Mais les hommes qui composent le 141e bataillon ne rejoindront jamais le front. Ils seront démobilisés et rapatriés chez eux en avril 1919. L’hiver 1918-1919 est rigoureux et les tirailleurs vont souffrir des maladies dues à des intempéries auxquelles ils ne sont pas habitués. La maladie emportera 73 d’entre eux, qui restent aujourd’hui enterrés à Lectoure.
Anthony Guyon, enseignant agrégé et docteur en histoire, qui a consacré sa thèse aux tirailleurs sénégalais de 1919 à 1940, et auteur de "Les tirailleurs sénégalais. De l’indigène au soldat, de 1857 à nos jours", s’est intéressé à la question. "Le Gers n’était pas destination privilégiée pour les combattants étrangers. Ils étaient plus généralement stationnés entre le Var et Menton. Il y avait bien eu un camp près de Bordeaux, mais cela a été un échec cuisant, du fait du climat océanique qui n’allait pas pour les Africains".
Concernant la garnison de Lectoure, on constate un pic de décès au cours des mois de décembre 1918 et janvier février 1919 (50 sur 73). L’hiver a été fatal à ces jeunes soldats en attendant leur retour au pays. Mais pourquoi sont-ils restés à Lectoure, jusqu’en avril 1919, alors que la paix est signée depuis 6 mois ?

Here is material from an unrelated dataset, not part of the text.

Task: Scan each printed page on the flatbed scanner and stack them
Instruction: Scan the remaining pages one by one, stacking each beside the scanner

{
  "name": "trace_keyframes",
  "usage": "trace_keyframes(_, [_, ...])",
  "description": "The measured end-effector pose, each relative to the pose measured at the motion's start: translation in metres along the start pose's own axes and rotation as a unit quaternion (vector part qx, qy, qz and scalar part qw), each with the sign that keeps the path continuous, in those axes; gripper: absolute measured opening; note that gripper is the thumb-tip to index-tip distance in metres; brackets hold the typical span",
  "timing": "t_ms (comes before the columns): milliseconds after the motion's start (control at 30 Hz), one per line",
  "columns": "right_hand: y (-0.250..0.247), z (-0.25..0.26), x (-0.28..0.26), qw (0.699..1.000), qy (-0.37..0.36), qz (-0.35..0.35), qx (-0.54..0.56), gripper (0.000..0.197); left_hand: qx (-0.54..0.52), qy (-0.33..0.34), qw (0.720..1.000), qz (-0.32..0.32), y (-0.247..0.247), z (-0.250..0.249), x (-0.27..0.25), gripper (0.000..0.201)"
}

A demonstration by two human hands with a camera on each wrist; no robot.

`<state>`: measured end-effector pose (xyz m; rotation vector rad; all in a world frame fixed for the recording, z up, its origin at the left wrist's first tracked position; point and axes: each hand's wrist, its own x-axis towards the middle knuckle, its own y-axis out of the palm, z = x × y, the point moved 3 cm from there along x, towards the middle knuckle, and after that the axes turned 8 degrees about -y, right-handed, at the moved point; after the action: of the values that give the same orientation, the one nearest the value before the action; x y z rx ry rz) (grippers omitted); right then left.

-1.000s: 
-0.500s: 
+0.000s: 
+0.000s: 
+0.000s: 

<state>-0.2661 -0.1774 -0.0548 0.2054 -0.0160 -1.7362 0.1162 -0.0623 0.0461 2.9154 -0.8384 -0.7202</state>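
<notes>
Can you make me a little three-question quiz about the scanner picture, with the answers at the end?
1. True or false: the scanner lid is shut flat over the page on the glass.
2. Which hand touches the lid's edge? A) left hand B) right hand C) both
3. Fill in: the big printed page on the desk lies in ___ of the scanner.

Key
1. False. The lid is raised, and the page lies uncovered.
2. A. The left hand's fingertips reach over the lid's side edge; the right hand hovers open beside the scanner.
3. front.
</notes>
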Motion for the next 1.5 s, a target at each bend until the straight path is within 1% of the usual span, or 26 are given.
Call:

"On a mis beaucoup de temps à les rendre dans leur territoire. On démobilise en priorité des troupes françaises qui sont sous les drapeaux depuis longtemps. Si ces hommes ont été recrutés tardivement, c’est normal qu’on les démobilise plus tard. Le rapatriement est très long, et justement on veut éviter un drame sanitaire en raison de la grippe espagnole. Déjà à l’aller, en 1914-1915, des épidémies se propageaient rapidement lors des envoies de troupes depuis l’Afrique. Et il y a aussi la question du coût financier", précise Anthony Guyon. "Quant aux raisons des décès, il y a évidemment la grippe espagnole qui est une possibilité. Mais c’était avant tout des soldats qui résistaient très mal au froid, qui avaient des engelures, qui attrapaient des pneumonies etc. Dès 1914 d’ailleurs, l’état-major prend la décision de retirer ces hommes d’octobre à avril du Nord pour les envoyer dans le Sud, c’est ce qu’on appelle la période d’hivernage".
Du temps
Au début, ces tirailleurs sénégalais sont inhumés à proximité du cimetière du Saint-Esprit. Ce n’est qu’en 1935 qu’un cimetière militaire est créé. "Mais après sa création, rapidement, il a été laissé à l’abandon, surtout lors de la Seconde Guerre mondiale, personne ne s’en occupait. Après la guerre, ce sont des anciens prisonniers, pendant leur temps libre, qui ont décidé de le remettre en état", raconte encore le général Boss.

"Cela a pris du temps, et petit à petit, ce carré militaire s’est amélioré. La décision a été prise par la suite de créer un monument pour ce 141e bataillon. Et plus tard, dans années 1990-2000, le cimetière a de nouveau été pris en main et refait. Le Souvenir français a participé à cette remise en état. Cela a pris du temps, mais d’un lieu archaïque au début, il y a aujourd’hui un véritable cimetière et monument pour honorer ces soldats".